Iran National Heritage List
- Official name: Bibi Shahrbanu Shrine
- Type: Built
- Designated: 31 July 1933
- Reference no.: 256
- Conservation organization: Cultural Heritage, Handicrafts and Tourism Organization of Iran

= Bibi Shahrbanu Shrine =

Shi'ite shrine in Tehran, Iran

The Bibi Shahrbanu Shrine (Note: Also spelled as the Bibi Shahr Banu Shrine.) (آرامگاه بی‌بی شهربانو; ضريح بيبي شهربانو) is an Islamic shrine, located near Shahr-e Ray, a southern suburb of Tehran, in the province of Tehran, Iran. According to the inscription in the shrine and the belief of the people, the shrine is the tomb of Shahrbanu, the wife of the third Shia Imam Husayn, and the mother of the fourth Shia Imam, Ali al-Sajjad.

The oldest parts of the shrine date from the 15th century, shortly before the Safavid Empire. Researchers have discussed, if the name of the shrine and the location could point to an earlier pre-Islamic holy site, possible a sanctuary of the goddess Anahita of the ancient Iranian religion, Zoroastrianism. The complex was added to the Iran National Heritage List on 31 July 1933, administered by the Cultural Heritage, Handicrafts and Tourism Organization of Iran. The shrine a holy site in Shia Islam.

== History ==
From an architectural perspective, its southeastern corner, which consists of a regular and solid stone building with a stone and brick cladding, dates from the Buyid, and its shrine and long southern room date from the Sasanian era, while the outer walls of the courtyard are contemporary with the stone building from the Buyid dynasty era and the Seljuk era. In the following centuries, by constructing a portico, walls, various rooms, a corridor, etc., the main area was divided into two courtyards and transformed into its current form. The dome of the tomb dates from the Daylamites period.

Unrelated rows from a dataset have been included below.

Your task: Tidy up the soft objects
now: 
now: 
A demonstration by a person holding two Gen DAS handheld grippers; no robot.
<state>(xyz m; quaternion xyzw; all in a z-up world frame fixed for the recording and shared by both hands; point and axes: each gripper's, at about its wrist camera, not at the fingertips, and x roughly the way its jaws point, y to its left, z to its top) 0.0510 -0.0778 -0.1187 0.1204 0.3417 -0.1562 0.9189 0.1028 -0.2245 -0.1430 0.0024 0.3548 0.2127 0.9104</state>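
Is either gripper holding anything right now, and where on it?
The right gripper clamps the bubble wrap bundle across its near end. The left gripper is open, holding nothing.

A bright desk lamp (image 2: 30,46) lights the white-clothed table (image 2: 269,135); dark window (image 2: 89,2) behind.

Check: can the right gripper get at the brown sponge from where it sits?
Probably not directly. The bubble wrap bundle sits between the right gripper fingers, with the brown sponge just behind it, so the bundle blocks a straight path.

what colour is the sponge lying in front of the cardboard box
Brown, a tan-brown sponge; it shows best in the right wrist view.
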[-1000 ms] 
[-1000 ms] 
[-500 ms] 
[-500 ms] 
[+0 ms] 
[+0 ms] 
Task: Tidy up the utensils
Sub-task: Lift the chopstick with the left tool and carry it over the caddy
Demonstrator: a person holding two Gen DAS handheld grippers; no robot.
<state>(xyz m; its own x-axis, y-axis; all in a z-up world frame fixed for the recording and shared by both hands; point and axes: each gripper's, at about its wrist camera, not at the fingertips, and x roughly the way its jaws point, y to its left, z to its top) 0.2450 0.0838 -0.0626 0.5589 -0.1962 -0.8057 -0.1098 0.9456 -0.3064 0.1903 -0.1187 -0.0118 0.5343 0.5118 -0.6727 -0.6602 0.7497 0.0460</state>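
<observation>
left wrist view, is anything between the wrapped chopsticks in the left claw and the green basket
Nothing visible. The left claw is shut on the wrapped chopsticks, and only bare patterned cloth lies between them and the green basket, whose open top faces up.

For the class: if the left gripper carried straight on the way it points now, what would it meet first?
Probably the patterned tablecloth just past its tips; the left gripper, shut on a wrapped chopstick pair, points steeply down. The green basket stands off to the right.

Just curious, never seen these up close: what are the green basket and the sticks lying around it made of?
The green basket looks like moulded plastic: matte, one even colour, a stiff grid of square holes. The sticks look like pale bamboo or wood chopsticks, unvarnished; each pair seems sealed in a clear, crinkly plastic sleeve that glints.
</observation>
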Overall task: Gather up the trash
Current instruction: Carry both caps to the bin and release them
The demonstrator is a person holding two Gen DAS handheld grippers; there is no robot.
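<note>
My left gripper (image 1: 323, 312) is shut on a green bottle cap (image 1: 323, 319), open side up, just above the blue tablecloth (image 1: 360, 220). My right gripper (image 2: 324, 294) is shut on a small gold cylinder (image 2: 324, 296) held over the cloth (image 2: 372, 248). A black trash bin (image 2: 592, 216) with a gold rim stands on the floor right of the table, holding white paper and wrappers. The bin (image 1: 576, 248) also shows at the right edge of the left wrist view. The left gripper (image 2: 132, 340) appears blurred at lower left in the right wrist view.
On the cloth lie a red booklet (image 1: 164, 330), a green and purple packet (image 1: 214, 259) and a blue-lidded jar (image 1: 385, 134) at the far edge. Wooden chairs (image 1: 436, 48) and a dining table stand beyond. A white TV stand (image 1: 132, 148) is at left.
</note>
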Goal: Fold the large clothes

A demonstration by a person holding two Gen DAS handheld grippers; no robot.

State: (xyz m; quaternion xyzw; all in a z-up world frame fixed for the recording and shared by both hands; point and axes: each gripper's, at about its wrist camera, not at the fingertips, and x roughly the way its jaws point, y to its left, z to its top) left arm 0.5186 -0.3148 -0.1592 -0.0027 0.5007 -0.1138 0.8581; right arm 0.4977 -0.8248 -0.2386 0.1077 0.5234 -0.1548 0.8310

The carved Marquetry box under the tomb contains saying of the Prophet of Islam, Muhammad, and also contains the honorific titles of Shahrbanu; and is dated . The names of the shrine founder and builders are mentioned under the box. A beautiful carving Marquetry from the era of King Tahmasp I is located in the southeast of the shrine, which is its main and old entrance. There are also other historical monuments in the tomb.

== Architecture ==
This tomb is a rectangular area (north-south), 33 m long and 22 m wide, enclosed by a stone wall dating from the 4th century SH (Buyid and Seljuk eras), and bordered by mountains to the north. In its southern part, there are several solid stone buildings covered with domes made of stone and brick. The main area (sahn) has been divided into two parts by the construction of new walls, porches, rooms, corridors, etc. in various periods.

The main building of the tomb is made of stone and plaster, and its arches are made of brick. The style and condition of the building suggest that its main core was built during the Sasanian era, and in the fourth century SH, during the Buyid era, it was used as a tomb and some parts were added to it. The tomb consists of a small rectangular shrine with dimensions of approximately 2.5 by 3 m. The main entrance to the shrine faces east and has a pediment dating from the Safavid era, but the tiled dome and some of its stucco and decorations are from the Qajar era.

In front of the door is a vestibule that was once a porch and was part of the inner courtyard of the tomb. To the south of this atrium, there is a sturdy square stone building that measures 8 by 5 m and with a corrugated iron roof dating from the 4th century SH. To the south of the shrine is a long, closed room in an east–west direction, which is thought to date back to the Sasanian Empire period. The room leads from the east to the aforementioned square stone building, and it turns out that it was originally the entrance to the stone building. To the north of the tomb, there is a mosque or portico from the Qajar dynasty period. The larger courtyard of the tomb, which is considered its outer courtyard, is located to the north of the mosque. A room has been built in the north of the courtyard for the accommodation of the trustee's guests or other pilgrims.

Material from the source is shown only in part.